### [TASK TO CARRY OUT]
Your answer must consist of exactly the lines below, starting with the line with "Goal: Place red" and going on through the line with "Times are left", and nothing else.

Extracted records:
Segment Open

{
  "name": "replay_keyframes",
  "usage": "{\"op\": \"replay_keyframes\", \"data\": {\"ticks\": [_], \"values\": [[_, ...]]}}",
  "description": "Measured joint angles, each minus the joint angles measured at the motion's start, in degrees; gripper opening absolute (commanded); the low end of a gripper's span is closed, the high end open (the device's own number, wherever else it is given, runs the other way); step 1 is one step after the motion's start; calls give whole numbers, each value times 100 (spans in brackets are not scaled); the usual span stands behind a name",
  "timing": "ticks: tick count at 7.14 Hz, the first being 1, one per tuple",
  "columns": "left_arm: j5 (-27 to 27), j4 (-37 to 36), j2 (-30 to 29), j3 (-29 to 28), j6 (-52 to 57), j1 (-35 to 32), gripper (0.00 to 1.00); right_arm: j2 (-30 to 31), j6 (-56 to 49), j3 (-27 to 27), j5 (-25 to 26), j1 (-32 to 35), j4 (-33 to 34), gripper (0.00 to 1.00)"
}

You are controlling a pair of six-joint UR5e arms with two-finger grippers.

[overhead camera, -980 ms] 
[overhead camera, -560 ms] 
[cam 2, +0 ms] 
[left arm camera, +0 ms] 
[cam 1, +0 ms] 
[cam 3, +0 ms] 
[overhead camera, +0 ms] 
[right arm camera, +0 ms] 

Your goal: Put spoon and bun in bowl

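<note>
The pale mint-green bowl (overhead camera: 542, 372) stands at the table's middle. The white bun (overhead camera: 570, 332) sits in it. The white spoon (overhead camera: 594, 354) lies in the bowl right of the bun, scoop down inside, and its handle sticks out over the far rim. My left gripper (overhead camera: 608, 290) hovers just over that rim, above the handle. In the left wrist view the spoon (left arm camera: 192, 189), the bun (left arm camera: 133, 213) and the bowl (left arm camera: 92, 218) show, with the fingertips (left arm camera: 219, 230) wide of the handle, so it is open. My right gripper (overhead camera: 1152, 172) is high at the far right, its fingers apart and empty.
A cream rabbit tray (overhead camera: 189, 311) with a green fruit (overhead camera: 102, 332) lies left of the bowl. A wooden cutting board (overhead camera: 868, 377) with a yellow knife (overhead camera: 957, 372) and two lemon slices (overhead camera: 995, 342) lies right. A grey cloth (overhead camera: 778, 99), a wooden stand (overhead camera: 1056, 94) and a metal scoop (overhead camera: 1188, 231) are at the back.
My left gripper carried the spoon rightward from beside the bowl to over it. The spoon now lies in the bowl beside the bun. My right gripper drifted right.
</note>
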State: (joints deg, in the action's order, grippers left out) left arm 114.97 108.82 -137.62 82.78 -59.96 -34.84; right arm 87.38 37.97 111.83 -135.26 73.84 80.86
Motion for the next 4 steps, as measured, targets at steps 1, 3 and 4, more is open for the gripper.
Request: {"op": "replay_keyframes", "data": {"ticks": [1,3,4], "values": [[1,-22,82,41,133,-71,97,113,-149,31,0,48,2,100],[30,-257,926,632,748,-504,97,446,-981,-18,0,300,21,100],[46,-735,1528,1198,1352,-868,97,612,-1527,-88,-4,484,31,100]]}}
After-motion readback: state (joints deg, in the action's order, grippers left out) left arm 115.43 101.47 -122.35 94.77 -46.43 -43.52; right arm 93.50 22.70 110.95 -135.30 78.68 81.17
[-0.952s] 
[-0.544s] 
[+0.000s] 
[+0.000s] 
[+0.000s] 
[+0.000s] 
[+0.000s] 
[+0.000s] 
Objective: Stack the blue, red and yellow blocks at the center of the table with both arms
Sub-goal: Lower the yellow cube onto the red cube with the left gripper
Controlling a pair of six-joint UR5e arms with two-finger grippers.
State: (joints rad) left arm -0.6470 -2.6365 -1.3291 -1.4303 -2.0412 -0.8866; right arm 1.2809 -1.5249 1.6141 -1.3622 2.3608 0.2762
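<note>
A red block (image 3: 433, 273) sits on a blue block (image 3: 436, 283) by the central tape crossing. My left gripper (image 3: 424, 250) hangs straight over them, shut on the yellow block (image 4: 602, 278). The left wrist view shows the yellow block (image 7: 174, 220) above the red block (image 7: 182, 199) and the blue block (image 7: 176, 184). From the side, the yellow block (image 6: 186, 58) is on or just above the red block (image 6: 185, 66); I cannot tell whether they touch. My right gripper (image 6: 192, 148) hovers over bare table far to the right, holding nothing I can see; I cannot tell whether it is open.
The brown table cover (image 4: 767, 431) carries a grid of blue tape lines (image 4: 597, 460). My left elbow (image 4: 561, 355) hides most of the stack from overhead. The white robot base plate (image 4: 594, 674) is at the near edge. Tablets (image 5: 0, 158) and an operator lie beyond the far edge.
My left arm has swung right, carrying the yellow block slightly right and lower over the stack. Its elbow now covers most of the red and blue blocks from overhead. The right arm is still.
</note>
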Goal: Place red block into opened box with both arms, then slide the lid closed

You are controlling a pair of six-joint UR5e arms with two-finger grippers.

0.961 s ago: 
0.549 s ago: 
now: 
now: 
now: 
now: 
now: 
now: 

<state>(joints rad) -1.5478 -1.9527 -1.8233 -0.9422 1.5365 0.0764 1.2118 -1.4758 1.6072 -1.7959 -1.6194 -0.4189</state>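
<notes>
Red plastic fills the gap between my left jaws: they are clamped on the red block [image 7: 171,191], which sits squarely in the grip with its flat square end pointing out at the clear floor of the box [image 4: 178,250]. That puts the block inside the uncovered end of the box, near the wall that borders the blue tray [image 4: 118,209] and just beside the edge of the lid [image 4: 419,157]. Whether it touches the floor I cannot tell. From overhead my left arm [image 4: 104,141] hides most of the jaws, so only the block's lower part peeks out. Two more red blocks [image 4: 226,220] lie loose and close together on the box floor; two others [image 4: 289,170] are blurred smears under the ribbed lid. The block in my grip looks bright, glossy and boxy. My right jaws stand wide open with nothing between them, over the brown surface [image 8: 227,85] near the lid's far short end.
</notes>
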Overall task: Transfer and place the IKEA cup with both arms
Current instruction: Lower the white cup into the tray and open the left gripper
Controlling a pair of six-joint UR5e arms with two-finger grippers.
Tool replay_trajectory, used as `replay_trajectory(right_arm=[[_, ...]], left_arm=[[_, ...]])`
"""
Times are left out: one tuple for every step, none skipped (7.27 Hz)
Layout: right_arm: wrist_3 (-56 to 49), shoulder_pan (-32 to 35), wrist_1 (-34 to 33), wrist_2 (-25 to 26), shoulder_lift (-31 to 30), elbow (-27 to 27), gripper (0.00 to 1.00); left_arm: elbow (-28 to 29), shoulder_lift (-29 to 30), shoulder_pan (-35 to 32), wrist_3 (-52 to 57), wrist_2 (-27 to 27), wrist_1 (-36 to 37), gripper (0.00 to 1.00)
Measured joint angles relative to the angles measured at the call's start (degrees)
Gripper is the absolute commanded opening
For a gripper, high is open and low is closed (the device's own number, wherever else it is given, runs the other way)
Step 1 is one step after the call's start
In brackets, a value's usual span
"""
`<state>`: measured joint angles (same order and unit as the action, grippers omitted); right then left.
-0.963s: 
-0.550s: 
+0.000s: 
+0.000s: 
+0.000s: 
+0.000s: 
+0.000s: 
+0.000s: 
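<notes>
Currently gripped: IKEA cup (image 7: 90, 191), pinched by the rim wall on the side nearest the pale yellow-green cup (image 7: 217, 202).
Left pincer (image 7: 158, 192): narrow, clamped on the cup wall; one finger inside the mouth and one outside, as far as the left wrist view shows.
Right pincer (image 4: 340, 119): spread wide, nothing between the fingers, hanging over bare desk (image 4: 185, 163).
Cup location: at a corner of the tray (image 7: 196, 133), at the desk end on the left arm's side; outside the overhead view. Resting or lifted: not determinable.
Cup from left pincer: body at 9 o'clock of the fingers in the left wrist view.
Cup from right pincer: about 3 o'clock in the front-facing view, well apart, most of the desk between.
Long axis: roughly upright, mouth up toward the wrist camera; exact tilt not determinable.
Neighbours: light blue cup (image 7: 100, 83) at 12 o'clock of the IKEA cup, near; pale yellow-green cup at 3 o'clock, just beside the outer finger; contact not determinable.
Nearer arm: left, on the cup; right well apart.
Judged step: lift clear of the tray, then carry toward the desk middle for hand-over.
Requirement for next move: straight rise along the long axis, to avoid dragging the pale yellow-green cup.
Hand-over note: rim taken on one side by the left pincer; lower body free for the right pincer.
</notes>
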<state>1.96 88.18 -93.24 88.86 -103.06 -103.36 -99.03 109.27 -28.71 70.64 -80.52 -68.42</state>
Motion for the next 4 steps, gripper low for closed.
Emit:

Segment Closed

### [RESULT OF THIS TASK]
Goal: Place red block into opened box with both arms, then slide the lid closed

You are controlling a pair of six-joint UR5e arms with two-finger grippers.

0.961 s ago: 
0.549 s ago: 
now: 
now: 
now: 
now: 
now: 
now: 

<state>(joints rad) -1.5478 -1.9527 -1.8233 -0.9422 1.5365 0.0764 1.2118 -1.4758 1.6072 -1.7959 -1.6194 -0.4189</state>
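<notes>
Red plastic fills the gap between my left jaws: they are clamped on the red block [image 7: 171,191], which sits squarely in the grip with its flat square end pointing out at the clear floor of the box [image 4: 178,250]. That puts the block inside the uncovered end of the box, near the wall that borders the blue tray [image 4: 118,209] and just beside the edge of the lid [image 4: 419,157]. Whether it touches the floor I cannot tell. From overhead my left arm [image 4: 104,141] hides most of the jaws, so only the block's lower part peeks out. Two more red blocks [image 4: 226,220] lie loose and close together on the box floor; two others [image 4: 289,170] are blurred smears under the ribbed lid. The block in my grip looks bright, glossy and boxy. My right jaws stand wide open with nothing between them, over the brown surface [image 8: 227,85] near the lid's far short end.
</notes>
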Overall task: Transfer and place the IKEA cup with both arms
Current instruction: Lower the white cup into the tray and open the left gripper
Controlling a pair of six-joint UR5e arms with two-finger grippers.
Tool replay_trajectory, used as `replay_trajectory(right_arm=[[_, ...]], left_arm=[[_, ...]])`
"""
Times are left out: one tuple for every step, none skipped (7.27 Hz)

That brings the answer to completion.